As of this morning, the Reds have completed 5.5% of their 2015 season. Here is how they’ve done at the plate:
It is still too early to make much use of these numbers other than as justifications for our own beliefs. For example, I find it hard to believe that Devin Mesoraco will continue to put up a -19 wRC+ after posting a 147 wRC+ last year. But at what point should we be worried? Or at what point does a player’s hitting line start to mean something about their future performance?
First question: how much stock should we put in last year’s performance? Numbers that are consistent from year to year can loosely be interpreted as consistently measuring a hitter’s underlying talent. If there is a wide variation in year-to-year performance (not due to injury) then the metric could be picking up a lot of noise and therefore won’t be very useful for predicting future performance.
In the case of hitting statistics, we might be interested in knowing if a player has a high batting average one year, does that mean the hitter will put up a similar batting average the next year?
Bill Petti researched the question and offers a pretty good answer. His analyses uses eight years of data and only includes hitters that posted at least 300 PA in back-to-back seasons (the full correlation table can be found here).
Here is the table from the article:
Hitter Metric | Year to Year Correlation |
Contact % | 0.90 |
SwStr % | 0.89 |
Swing % | 0.84 |
K% | 0.84 |
Z-Swing % | 0.83 |
O-Contact % | 0.81 |
Z-Contact % | 0.80 |
BB% | 0.78 |
BUH | 0.77 |
GB/FB | 0.77 |
GB% | 0.76 |
O-Swing % | 0.75 |
ISO | 0.73 |
HR/FB | 0.73 |
FB% | 0.73 |
SLG | 0.63 |
OPS | 0.63 |
OBP | 0.62 |
wOBA | 0.61 |
IFH | 0.59 |
IFFB% | 0.56 |
F-Strike % | 0.56 |
Zone % | 0.52 |
IFH% | 0.44 |
Batting Average | 0.41 |
BABIP | 0.35 |
BUH% | 0.24 |
LD% | 0.22 |
When using previous performance numbers in hitting projections, we need to use metrics that have a high correlation from year-to-year.
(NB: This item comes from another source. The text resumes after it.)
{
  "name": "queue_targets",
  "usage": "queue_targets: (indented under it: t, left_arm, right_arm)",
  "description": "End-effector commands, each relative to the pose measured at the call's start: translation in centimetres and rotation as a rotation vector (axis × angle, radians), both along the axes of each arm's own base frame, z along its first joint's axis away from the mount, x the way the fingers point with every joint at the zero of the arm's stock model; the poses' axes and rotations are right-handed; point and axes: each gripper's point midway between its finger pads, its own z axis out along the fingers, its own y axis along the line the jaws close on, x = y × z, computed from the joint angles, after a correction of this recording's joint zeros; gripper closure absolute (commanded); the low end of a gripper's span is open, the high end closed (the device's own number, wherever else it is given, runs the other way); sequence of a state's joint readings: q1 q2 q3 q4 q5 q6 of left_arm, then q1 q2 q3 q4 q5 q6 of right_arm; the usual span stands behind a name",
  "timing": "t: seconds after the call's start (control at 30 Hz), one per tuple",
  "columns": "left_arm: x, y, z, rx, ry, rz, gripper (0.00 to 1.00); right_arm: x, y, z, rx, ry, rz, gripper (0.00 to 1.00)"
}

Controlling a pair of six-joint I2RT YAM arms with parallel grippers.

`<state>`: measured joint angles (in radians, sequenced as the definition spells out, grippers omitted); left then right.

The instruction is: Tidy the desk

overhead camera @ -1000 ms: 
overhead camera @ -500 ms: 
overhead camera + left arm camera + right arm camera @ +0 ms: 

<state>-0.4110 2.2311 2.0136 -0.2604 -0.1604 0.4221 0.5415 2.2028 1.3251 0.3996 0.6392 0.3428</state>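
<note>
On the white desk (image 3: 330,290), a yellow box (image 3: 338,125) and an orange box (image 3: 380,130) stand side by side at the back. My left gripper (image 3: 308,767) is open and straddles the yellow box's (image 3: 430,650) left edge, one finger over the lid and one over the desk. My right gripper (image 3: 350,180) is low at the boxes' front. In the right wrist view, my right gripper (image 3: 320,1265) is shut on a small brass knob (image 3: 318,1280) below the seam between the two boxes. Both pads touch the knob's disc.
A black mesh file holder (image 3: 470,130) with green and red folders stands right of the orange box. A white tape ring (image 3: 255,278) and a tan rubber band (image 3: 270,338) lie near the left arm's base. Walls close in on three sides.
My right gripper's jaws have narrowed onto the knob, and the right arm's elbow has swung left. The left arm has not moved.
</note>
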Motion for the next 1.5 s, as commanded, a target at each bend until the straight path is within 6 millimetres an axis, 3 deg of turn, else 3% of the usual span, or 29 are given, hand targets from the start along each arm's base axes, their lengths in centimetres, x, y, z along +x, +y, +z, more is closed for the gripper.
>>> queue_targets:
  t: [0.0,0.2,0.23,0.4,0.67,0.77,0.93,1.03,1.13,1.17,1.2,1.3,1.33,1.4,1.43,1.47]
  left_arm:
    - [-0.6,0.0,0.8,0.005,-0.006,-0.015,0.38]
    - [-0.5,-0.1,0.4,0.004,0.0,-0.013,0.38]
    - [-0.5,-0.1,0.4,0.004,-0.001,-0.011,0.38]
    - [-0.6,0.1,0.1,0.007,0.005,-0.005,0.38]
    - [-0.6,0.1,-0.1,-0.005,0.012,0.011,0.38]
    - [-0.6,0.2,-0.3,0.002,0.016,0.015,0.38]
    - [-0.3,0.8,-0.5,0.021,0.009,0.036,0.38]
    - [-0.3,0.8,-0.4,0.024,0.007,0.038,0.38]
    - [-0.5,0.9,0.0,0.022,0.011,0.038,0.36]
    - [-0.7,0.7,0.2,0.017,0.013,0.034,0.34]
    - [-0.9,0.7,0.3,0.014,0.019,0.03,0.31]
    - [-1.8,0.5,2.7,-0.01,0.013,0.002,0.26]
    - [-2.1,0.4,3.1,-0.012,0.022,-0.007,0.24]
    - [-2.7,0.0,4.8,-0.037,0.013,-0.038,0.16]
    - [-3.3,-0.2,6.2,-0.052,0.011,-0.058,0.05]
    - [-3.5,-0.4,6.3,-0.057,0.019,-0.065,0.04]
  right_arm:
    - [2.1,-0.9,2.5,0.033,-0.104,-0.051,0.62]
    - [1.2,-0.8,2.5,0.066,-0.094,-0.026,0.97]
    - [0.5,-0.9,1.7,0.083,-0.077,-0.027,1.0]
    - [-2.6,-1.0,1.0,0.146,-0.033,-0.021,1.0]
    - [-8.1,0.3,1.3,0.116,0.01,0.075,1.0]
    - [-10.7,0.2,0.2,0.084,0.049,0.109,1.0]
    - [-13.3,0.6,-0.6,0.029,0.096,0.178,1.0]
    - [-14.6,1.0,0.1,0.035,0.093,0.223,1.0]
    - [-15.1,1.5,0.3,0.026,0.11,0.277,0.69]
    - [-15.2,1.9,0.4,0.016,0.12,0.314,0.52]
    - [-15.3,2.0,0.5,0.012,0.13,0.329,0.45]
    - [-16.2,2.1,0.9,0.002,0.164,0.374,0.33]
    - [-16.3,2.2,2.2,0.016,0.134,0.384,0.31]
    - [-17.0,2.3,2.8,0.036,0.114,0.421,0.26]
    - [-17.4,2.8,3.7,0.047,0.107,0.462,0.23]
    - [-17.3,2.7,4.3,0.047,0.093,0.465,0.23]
As pointed out in the Petti data, the numbers that show the highest predictive power are plate discipline stats (these are about 75% predictive, with contact percentage at a 90% correlation).
Based on this table, predicting future performance on batting average is not a very wise thing to do because it changes so much every year (as pointed out in the linked article, this is mostly due to variation in BABIP, which is largely out of the hitter’s control).
In contrast, looking at a players BB%, ISO, and contact numbers are relatively stable from one year to the next.
Second question: How soon can we state that a player is having a good or bad year? Or, when does a “slow start” become more than just a slow start?
Russell Carleton has been publishing data in this area for years, often under the name Pizza Cutter. He’s produced an updated set of numbers. (Warning: That article is math-y, but it’s fun).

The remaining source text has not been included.